> **WORK REQUIRED**: Output only the lines of the entries that follow, starting at the one with "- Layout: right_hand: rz" and running down to the one with "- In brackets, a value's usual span", both included and unchanged.

> **MATERIAL PROVIDED**:
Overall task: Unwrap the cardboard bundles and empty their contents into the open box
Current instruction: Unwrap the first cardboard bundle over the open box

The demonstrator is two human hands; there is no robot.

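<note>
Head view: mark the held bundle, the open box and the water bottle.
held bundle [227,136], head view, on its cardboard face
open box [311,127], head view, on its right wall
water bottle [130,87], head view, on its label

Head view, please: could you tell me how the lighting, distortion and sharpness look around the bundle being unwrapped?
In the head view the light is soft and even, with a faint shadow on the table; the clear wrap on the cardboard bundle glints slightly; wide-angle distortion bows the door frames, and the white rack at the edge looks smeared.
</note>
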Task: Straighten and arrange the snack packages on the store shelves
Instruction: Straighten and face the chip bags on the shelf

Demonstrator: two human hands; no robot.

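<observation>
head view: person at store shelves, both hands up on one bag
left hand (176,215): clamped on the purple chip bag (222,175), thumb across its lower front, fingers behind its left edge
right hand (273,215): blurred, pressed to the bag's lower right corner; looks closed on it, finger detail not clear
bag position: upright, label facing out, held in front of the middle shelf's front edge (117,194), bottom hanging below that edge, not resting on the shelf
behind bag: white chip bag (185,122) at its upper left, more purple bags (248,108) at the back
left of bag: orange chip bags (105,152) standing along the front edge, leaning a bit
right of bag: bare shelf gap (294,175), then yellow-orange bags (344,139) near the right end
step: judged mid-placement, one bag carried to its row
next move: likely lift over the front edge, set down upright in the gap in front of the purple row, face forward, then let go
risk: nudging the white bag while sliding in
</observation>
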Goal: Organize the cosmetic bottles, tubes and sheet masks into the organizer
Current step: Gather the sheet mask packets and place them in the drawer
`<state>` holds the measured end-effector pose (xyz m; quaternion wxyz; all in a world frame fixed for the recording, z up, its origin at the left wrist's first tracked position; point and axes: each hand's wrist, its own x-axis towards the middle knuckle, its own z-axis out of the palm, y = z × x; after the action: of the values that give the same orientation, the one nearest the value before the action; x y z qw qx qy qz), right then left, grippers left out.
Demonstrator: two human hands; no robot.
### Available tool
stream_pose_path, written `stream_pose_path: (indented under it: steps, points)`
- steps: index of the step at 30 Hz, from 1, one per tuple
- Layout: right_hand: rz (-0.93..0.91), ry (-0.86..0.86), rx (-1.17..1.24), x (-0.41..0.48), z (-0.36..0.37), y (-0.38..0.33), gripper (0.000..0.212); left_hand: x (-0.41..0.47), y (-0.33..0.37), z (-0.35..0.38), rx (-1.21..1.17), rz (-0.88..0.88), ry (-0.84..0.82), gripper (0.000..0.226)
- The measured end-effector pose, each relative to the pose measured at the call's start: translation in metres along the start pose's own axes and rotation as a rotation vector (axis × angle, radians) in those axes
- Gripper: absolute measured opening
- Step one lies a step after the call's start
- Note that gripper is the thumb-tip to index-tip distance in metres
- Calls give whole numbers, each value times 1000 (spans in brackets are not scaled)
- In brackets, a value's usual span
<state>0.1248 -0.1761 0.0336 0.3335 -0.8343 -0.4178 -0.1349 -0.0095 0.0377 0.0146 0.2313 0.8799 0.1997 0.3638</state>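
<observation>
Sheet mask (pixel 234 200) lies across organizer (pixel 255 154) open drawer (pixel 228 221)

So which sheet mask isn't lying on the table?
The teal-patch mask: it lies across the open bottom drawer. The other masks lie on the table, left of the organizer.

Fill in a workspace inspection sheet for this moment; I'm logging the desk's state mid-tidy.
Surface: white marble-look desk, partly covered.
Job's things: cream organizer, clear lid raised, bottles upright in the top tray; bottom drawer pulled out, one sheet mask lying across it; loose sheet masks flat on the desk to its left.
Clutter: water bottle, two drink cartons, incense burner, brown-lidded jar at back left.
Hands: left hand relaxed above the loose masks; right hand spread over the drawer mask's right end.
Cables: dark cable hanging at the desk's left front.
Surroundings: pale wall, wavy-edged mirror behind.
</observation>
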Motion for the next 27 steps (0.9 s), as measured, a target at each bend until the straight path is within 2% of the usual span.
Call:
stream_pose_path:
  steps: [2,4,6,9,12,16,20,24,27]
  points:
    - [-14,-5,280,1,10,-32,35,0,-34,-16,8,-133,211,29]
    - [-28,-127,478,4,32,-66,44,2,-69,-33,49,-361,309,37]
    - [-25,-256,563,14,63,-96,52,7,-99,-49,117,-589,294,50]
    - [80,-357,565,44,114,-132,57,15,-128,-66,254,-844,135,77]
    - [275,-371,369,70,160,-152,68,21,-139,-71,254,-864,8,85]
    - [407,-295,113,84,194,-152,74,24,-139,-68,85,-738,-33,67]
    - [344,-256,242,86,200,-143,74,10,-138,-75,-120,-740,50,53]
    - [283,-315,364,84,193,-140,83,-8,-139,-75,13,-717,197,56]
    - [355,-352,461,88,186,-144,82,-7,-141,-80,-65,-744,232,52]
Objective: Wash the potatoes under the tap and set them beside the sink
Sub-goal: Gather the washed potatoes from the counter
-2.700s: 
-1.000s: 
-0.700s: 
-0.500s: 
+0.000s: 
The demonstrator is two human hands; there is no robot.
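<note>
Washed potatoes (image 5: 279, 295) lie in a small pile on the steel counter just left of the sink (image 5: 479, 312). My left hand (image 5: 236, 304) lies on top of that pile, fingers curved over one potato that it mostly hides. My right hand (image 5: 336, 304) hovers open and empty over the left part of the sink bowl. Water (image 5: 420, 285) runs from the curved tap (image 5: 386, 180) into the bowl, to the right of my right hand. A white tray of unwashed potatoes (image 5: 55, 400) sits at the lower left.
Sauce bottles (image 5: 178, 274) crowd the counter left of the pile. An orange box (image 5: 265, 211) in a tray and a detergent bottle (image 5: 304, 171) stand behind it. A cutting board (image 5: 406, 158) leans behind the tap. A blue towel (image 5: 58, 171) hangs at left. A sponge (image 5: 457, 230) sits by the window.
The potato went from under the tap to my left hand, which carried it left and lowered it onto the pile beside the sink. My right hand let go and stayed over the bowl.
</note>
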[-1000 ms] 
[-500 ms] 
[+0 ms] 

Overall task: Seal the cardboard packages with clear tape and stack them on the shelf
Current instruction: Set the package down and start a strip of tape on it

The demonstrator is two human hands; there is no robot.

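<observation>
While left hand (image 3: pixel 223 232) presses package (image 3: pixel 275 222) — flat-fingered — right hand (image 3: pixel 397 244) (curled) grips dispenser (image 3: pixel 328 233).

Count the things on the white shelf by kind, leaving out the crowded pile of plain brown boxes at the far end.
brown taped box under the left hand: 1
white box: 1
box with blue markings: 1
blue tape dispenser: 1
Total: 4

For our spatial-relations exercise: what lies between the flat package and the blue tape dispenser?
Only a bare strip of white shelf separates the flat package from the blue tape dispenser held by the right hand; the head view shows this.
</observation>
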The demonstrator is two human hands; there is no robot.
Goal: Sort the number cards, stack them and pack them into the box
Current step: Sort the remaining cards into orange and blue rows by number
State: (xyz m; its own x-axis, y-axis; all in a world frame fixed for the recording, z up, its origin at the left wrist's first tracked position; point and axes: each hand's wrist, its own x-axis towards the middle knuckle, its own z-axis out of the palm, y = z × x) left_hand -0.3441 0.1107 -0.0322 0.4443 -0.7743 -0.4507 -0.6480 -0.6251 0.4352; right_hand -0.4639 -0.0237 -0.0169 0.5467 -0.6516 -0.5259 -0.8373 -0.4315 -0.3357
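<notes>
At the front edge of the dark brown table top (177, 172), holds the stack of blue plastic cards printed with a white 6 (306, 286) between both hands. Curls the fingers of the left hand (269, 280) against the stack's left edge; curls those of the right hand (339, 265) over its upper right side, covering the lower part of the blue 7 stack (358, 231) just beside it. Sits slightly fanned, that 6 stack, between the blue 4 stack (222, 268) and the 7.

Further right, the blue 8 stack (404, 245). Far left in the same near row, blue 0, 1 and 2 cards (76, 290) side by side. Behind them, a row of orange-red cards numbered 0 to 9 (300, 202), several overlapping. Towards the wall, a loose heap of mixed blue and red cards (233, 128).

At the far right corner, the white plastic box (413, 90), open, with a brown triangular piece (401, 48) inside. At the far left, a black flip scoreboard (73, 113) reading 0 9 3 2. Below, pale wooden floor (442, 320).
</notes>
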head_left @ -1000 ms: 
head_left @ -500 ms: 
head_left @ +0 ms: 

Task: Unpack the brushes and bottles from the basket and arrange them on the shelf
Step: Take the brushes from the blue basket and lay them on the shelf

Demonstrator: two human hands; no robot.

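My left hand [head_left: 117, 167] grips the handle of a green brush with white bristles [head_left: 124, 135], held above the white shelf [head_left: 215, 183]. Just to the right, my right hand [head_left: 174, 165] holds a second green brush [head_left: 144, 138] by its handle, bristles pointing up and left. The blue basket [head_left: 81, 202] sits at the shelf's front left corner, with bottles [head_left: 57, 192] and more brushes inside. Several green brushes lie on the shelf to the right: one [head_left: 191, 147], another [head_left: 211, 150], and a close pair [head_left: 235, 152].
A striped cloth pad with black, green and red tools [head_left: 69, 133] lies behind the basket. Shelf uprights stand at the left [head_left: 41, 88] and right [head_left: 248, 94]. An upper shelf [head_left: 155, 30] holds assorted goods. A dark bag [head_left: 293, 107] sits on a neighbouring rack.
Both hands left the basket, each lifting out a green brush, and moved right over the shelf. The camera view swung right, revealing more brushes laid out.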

> **REPLY**:
- Layout: right_hand: rz (-0.93..0.91), ry (-0.86..0.86), rx (-1.17..1.24), x (-0.41..0.48), z (-0.36..0.37), y (-0.38..0.33), gripper (0.000..0.212); left_hand: x (-0.41..0.47), y (-0.33..0.37), z (-0.35..0.38), rx (-1.21..1.17), rz (-0.88..0.88), ry (-0.84..0.82), gripper (0.000..0.226)
- The measured end-effector pose, each relative to the pose measured at the call's start: translation in metres along the start pose's own axes and rotation as a rotation vector (axis × angle, radians) in those axes
- Gripper: absolute measured opening
- Step one lies a step after the call's start
- Note that gripper is the thumb-tip to index-tip distance in metres
- Calls give whole numbers, each value times 1000 (spans in brackets are not scaled)
- In brackets, a value's usual span

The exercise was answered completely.